Afin d’identifier et de mesurer la concentration dans l’air des particules issues de la combustion fossile, les chercheurs ne se sont pas contentés, à la différence des études précédentes, d’analyser les images satellites. Ils ont utilisé un modèle mathématique de résolution spatiale en 3D baptisé GEOS-Chem et développé par l’université Harvard qui permet de reconstituer les transferts de pollution dans l’atmosphère en Les évaluations précédentes s’étalent Intéressées à toutes les particules fines, sans distinction temps réel. «Le modèle divise le monde en de multiples « boîtes » de 50 km sur 60 km. Il nous a permis de déterminer les niveaux de concentrations en particules issues de la combustion fossile dans chaque boîte», explique Kam Vohra (université de Birmingham), un des auteurs principaux. Désormais, nous sommes en mesure de savoir plus précisément ce que les gens respirent.» Les cartes réalisées par les chercheurs montrent ainsi qu’en France les «boîtes» virent au rouge particulièrement en Ile-de-France.
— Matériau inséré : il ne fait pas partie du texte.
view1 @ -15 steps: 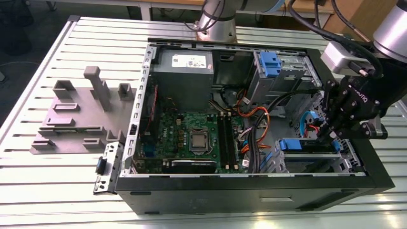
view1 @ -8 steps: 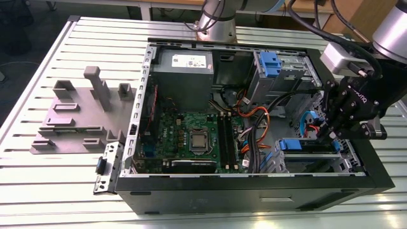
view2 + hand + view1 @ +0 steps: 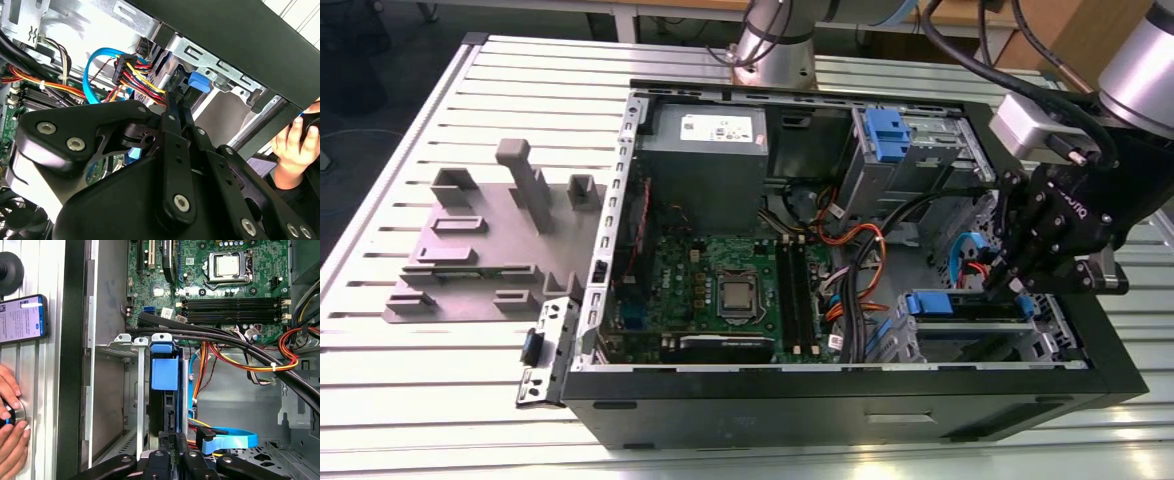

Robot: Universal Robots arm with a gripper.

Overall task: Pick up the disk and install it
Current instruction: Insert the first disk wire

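On the exterior view's left, stand (image 3: 480, 235) beside case (image 3: 854, 405) — disk (image 3: 945, 304) in drive bay (image 3: 981, 338), gripper (image 3: 1005, 288) just beside

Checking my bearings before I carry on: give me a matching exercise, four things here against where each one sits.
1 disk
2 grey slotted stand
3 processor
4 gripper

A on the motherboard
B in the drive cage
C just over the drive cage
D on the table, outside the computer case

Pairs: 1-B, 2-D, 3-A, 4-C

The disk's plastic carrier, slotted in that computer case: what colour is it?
Blue. The disk's carrier shows best in the first wrist view.
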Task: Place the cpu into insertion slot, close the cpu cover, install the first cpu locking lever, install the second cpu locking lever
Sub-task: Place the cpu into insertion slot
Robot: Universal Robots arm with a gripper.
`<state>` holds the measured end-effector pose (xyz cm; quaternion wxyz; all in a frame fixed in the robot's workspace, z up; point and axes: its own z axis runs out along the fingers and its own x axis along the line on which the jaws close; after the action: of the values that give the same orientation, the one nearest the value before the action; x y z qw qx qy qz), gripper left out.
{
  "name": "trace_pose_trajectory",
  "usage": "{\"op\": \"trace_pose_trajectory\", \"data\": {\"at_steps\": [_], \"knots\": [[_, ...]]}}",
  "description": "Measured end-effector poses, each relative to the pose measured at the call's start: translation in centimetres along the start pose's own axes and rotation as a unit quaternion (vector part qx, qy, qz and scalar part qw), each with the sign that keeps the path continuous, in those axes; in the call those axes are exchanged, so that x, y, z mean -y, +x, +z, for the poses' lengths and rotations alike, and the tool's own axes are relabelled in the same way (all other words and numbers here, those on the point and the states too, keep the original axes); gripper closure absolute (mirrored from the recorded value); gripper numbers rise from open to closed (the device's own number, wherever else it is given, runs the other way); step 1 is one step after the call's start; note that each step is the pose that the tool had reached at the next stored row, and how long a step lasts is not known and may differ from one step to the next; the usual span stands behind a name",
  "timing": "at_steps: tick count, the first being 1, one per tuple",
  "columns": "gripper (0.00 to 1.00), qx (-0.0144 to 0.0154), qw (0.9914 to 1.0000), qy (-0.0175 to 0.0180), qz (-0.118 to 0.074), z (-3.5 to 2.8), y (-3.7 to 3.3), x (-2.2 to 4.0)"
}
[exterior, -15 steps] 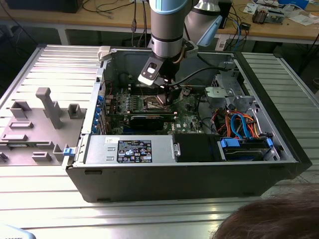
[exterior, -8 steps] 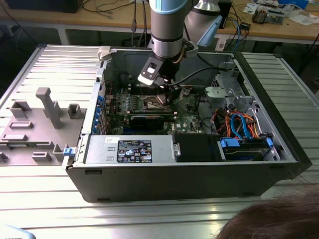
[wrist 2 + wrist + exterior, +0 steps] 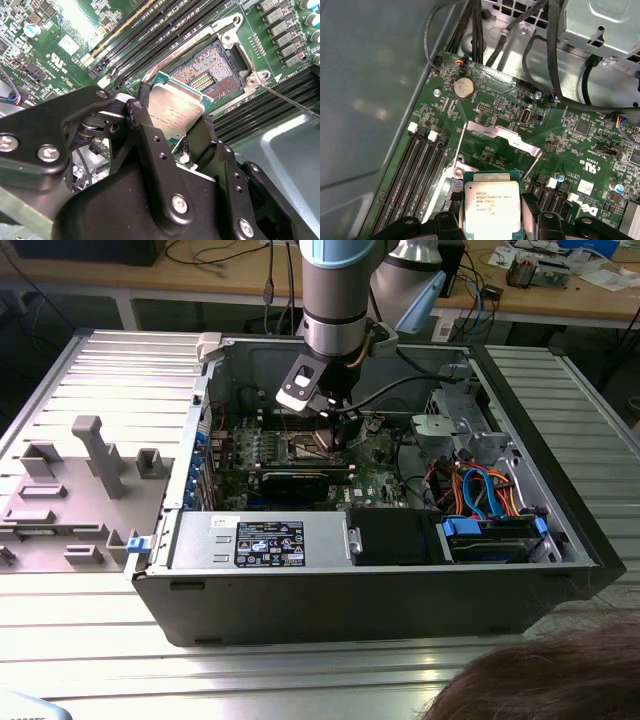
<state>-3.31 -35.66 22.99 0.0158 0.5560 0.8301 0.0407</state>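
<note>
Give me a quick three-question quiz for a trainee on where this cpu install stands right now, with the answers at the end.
1. True or false: the insertion slot is empty, its contacts bare.
2. The cpu cover is: A shut over the slot, B swung up open, C taken off.
3. Fill in: the gripper is shut on the ____.

Key
1. True.
2. B.
3. The cpu, held just over the slot and not yet seated.
</note>
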Motion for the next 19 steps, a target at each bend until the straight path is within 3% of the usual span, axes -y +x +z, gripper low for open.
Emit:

Autre piste d’explication, l’article publié dans Environmental Research se fonde sur un nombre sans précédent d’études récentes, notamment épidémiologiques, et une méta-analyse, qui n’avaient pu être incorporées dans les estimations précédentes. Grâce à ce corpus, les auteurs ont pu élaborer un nouveau modèle d’évaluation des risques.
Toxicité du chauffage à bois
Ils ont ainsi mis à jour et revu à la hausse le « risque relatif» à l’exposition aux particules fines liées aux énergies fossiles. Ils ont constaté que les effets de la pollution sur la santé étaient largement sous-estimés à la fois lors d’exposition chronique à de très fortes concentrations (notamment en Asie) mais aussi à plus faible dose comme en Europe ou en Amérique du Nord. Preuve supplémentaire que les effets délétères des particules fines, les plus dangereuses car elles pénètrent profondément dans l’organisme, se font ressentir même en deçà de la limite préconisée par l’OMS (10 microgrammes par mètre cube en moyenne annuelle) qui servait jusqu’ici de référence pour évaluer la mortalité de la pollution de l’air.
« Souvent, lorsque nous discutons des dangers de la combustion des énergies fossiles, c’est dans le contexte du CO2, et du changement climatique et nous négligeons l’impact potentiel sur la santé des polluants émis avec les gaz à effet de serre, commente Joel Schwartz, professeur d’épidémiologie environnementale à Harvard et coauteur de l’article. Nous espérons qu’en quantifiant les conséquences sanitaires de la combustion fossile nous envoyons un message clair aux décideurs politiques et au grand public quant aux bénéfices d’une transition vers des sources d’énergie alternatives. »
L’étude du professeur Schwartz et de ses collègues fait en revanche l’impasse sur d’autres particules, pourtant similaires en termes de toxicité et de composition: celles issues du chauffage au bois. Une étude européenne coordonnée par l’Institut Paul-Scherrer (Suisse) et publiée en novembre 2020 dans la revue Nature montrait qu’elles comptaient parmi les plus dangereuses, en raison de leur potentiel oxydant, avec les particules métalliques générées par l’usure des freins et des pneus et des véhicules. De quoi revoir de nouveau à la hausse le bilan de la pollution de l’air dans une prochaine publication.